Bonson listened carefully, his eyes narrowing.
“What do you make of this?” he said.
“Donny knew something. Or they thought he did. Same difference. So they have to take him out. They think the war will do it, but he’s a good Marine and it looks like he’s going to come out all right. So they have to take him. They send in this special man, mount this special operation—”
“Weren’t you some kind of hero? Weren’t you especially targeted?”
“I can only think what I done in Kham Duc alerted them to Donny’s whereabouts. It made good cover, too. The Russians wouldn’t care a shit about how many NVA some hillbilly dusted in a war that was already won. We always thought they requested the sniper; no, now I think the Russians insisted on the sniper.”
“Hmmm,” said Bonson. “That’s
very interesting.”
“Then a little while ago, I got famous.”
“Yes, I know.”
“I thought you might.”
“Go on.”
“I get famous and they get to worrying. Whatever it was he knew, maybe he would have told me. So … they have to get me. It’s that simple.”
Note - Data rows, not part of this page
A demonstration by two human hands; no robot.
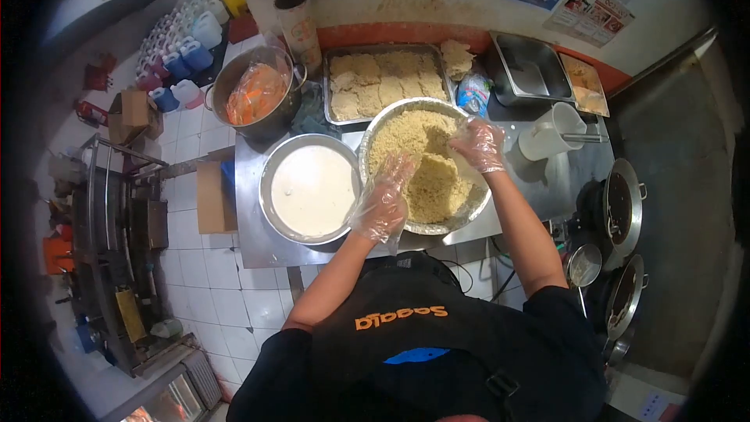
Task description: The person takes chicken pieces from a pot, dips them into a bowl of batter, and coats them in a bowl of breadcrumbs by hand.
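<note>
Both of my hands wear clear plastic gloves and work at a large round metal bowl [373,126] of pale yellow crumbs [406,131]. My left hand [384,202] is over the bowl's left side, its fingers stretched out against the crumbs. At the right rim, my right hand [480,145] has its fingers curled in toward the crumbs; what they hold, if anything, is hard to make out. Between the hands lies a crumb-covered lump [437,170], possibly a coated piece. Left of this bowl stands a metal basin of white batter [314,189].
Behind the bowl is a tray [328,113] of crumb-coated pieces. A deep pot [223,113] with a bagged orange food stands back left. To the right are a steel container [531,70], a plastic jug [551,133] and dark woks [623,207].
</note>
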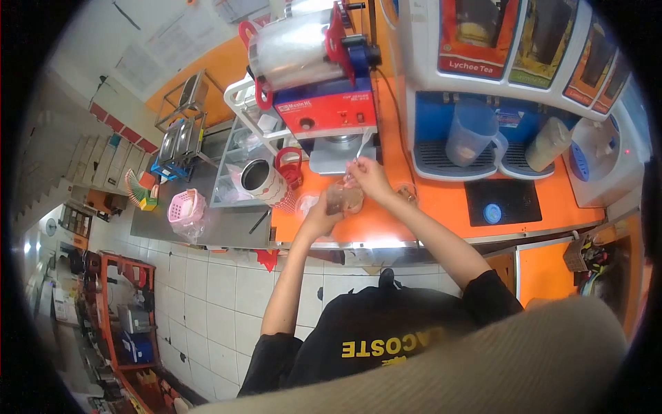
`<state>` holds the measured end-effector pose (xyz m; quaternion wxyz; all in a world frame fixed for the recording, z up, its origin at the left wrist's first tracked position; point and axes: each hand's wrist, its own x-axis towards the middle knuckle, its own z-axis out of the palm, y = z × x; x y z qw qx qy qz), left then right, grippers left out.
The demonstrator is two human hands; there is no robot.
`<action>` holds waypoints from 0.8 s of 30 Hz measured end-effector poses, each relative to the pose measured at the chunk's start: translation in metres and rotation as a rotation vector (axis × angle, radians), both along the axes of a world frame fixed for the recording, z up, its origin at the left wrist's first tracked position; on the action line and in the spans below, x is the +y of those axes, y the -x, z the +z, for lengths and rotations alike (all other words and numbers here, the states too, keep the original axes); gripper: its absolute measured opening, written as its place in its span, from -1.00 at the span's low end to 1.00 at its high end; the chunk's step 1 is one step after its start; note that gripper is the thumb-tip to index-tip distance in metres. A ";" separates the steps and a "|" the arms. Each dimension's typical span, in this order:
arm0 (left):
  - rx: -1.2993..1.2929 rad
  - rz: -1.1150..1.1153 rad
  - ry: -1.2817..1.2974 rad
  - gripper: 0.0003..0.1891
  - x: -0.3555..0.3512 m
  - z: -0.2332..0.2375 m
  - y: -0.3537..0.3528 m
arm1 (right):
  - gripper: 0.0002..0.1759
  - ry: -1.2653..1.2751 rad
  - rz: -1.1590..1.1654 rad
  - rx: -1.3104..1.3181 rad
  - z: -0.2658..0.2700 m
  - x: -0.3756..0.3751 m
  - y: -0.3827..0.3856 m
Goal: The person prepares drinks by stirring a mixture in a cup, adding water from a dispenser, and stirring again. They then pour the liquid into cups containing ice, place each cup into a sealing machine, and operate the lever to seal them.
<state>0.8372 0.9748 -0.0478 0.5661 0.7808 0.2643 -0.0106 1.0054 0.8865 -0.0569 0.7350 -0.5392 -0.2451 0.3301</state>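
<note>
Over the front edge of the orange counter (441, 224), my left hand (321, 219) is wrapped round a clear cup (345, 199) with brownish contents. My right hand (370, 178) is closed on a light-coloured spoon (363, 143), which slants up and away from the cup; its fingers are just above the cup's rim. Right of the cup, partly behind my right forearm, stands another small clear container (405, 193) with brown contents. A whitish clear piece of plastic (305, 203) lies left of the cup, partly hidden by my left hand.
A red and blue cup sealer (324, 114) stands behind my hands. To the right are a drink dispenser (448, 162), a clear pitcher (472, 134) and a blue lid (492, 214) on a black mat. A tall canister (262, 181) and a pink basket (186, 207) are on the left.
</note>
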 end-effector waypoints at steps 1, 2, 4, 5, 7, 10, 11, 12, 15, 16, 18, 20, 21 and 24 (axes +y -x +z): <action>-0.015 -0.014 -0.039 -0.24 0.000 0.000 -0.001 | -0.74 0.018 -0.008 0.009 -0.003 0.001 -0.001; 0.011 -0.014 -0.052 -0.24 0.001 0.002 -0.002 | -0.74 0.004 -0.012 0.004 -0.006 0.003 -0.002; 0.106 -0.005 -0.052 -0.25 -0.001 0.014 -0.004 | -0.73 -0.022 -0.019 -0.001 -0.010 0.005 -0.001; 0.070 -0.025 -0.080 -0.26 0.000 0.012 -0.004 | -0.73 -0.021 -0.018 0.003 -0.013 0.005 0.001; -0.107 -0.090 -0.174 -0.28 0.005 -0.004 -0.002 | -0.72 -0.018 -0.016 0.004 -0.012 0.003 0.005; -0.064 -0.051 -0.140 -0.31 0.003 -0.001 0.001 | -0.72 -0.048 -0.135 -0.009 -0.003 0.001 -0.003; -0.071 -0.052 -0.165 -0.32 0.004 -0.003 0.002 | -0.72 -0.031 -0.107 0.002 -0.004 0.000 0.000; -0.079 -0.051 -0.189 -0.32 0.004 -0.004 0.002 | -0.72 -0.015 -0.081 0.012 -0.009 0.000 0.004; -0.209 -0.098 -0.285 -0.34 0.012 -0.022 0.001 | -0.72 -0.020 -0.076 0.022 -0.013 0.004 -0.003; -0.118 -0.062 -0.186 -0.35 0.006 -0.005 0.000 | -0.73 -0.029 -0.082 0.023 -0.012 0.004 -0.005; -0.075 -0.037 -0.127 -0.36 0.005 -0.001 0.001 | -0.73 0.036 -0.051 0.006 -0.012 0.002 0.001; -0.176 -0.069 -0.209 -0.37 0.011 -0.018 0.001 | -0.74 0.049 -0.041 -0.015 -0.010 0.002 0.003; -0.188 -0.075 -0.198 -0.37 0.011 -0.018 0.000 | -0.74 0.033 -0.044 -0.027 -0.006 0.001 0.003; -0.165 -0.079 -0.173 -0.36 0.010 -0.017 0.000 | -0.74 -0.011 -0.032 -0.097 0.012 -0.006 0.009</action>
“Hmmm,” said Bonson again. His face seemed to reassemble itself into a different configuration. His eyes narrowed and focused on something far away as behind them, his mind whirred through possibilities. Then he looked back to Swagger.
“And you don’t know what it is?”
“No idea. Nothing.”
“Hmmmmm,” said Bonson again.
“But what I don’t get—there is no more Soviet Union. There is no more KGB. They’re gone, they’re finished. So what the fuck does it matter now? I mean, the regime that tried to kill me and did kill Donny, it’s gone.”
Bonson nodded.
“Well,” he finally said, “the truth is, we really don’t know what’s going on in Russia. But don’t think the old Soviet KGB apparatus has just gone away. It’s still there, calling itself Russian now instead of Soviet, and still representing a state with twenty-thousand nuclear weapons and the delivery systems to blow the world to hell and gone. What is going on is a political tussle over who makes the decisions—the old-line Soviets, the secret communists? Or a new nationalist party, called PAMYAT, run by a guy named Evgeny Pashin. There’s an election coming, by the way.”
“So I heard.”
“That election will have a lot to do with whose Russia it will be in the next twenty-five years and what happens to those twenty-thousand nukes—and to us. It’s very complicated, rather dangerous, and it’s not at all improbable that there’s some kind of Russian interest in this business you’ve spoken of.”
Bob’s eyes narrowed as he considered this.
“You’re thinking. I can tell. What do you intend to do? That is, if I don’t swear out charges for breaking and entering?”
“You won’t,” said Bob. “Well, to find out what happened to Donny, I guess I have to find out what happened to Trig. I guess I’ll follow that trail. I have to solve this if i have any chance of nailing this guy who’s hunting me. If i keep moving, keep him away from my family, it may work out.”